PingDirectory

Enabling data encryption during setup

Data encryption should be enabled when running setup, which ensures that all data added to the server is encrypted and also configures the server to automatically encrypt backups and LDIF exports.

The interactive setup process, which is started when setup is run without any arguments, guides you through the process of enabling data encryption, but if you’re using non-interactive setup or manage-profile setup, then data encryption can be enabled by providing one of the following arguments.

Argument Description

--encryptDataWithPassphraseFromFile

Specifies the path to a file that contains the passphrase to use to generate the encryption settings definition that encrypt the data. If you provide the same passphrase when setting up multiple instances of the server, then each generates the same encryption settings definition, and each instance can access data encrypted by the other instances.

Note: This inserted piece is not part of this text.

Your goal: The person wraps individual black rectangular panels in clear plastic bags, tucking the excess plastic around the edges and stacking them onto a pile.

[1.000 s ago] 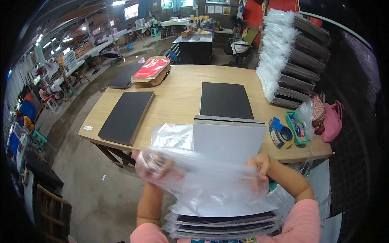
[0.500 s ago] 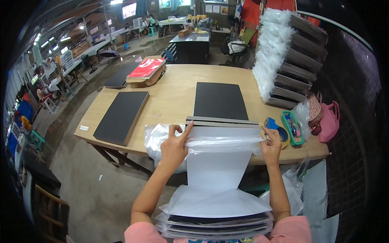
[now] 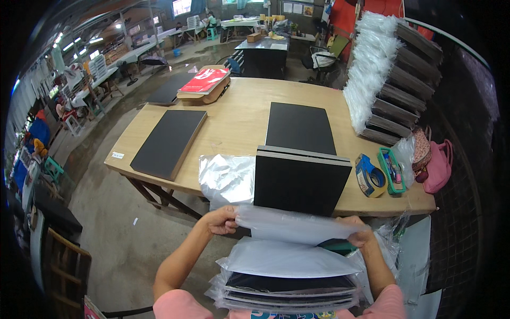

--encryptDataWithSettingsImportedFromFile

Specifies the path to a file that contains one or more encryption settings definitions to be imported into the newly created encryption settings database. Use the --encryptionSettingsExportPassphraseFile argument to provide the path to a file containing the passphrase used to encrypt those definitions. If you import the same encryption settings definitions into all servers in the topology, then each instance can access data encrypted by the other instances. See the Exporting encryption settings definitions section for more information on exporting the contents of the encryption settings database.

--encryptDataWithRandomPassphrase

Indicates that the server should enable data encryption with an encryption settings definition created from a randomly generated passphrase. If you use this option to set up multiple instances, then they will not have the same encryption settings definitions, and data encrypted by one instance is not accessible on other instances unless the encryption settings definitions are synchronized across all of those instances.

--encryptDataWithPreExistingEncryptionSettingsDatabase

Indicates that the server should enable data encryption using the definitions from a pre-existing encryption settings database. This database can be protected with any cipher stream provider supported by the server, configured with data encryption restrictions, and frozen so that its contents are immutable.

If you set up the server with a pre-existing encryption settings database, you should use the manage-profile setup tool. The server profile must meet the following requirements:

  • The setup-arguments.txt file must include the --encryptDataWithPreExistingEncryptionSettingsDatabase argument.

  • The server profile must contain the server-root/pre-setup/config/encryption-settings/encryption-settings-db file, which represents the encryption settings database to use for the new server instance.

  • The pre-setup-dsconfig directory must exist and it must contain one or more dsconfig batch files with the changes needed to set up and enable the cipher stream provider to use with the encryption settings database.

  • The server-root/pre-setup directory should include any metadata files that the cipher stream provider needs to access the encryption settings database.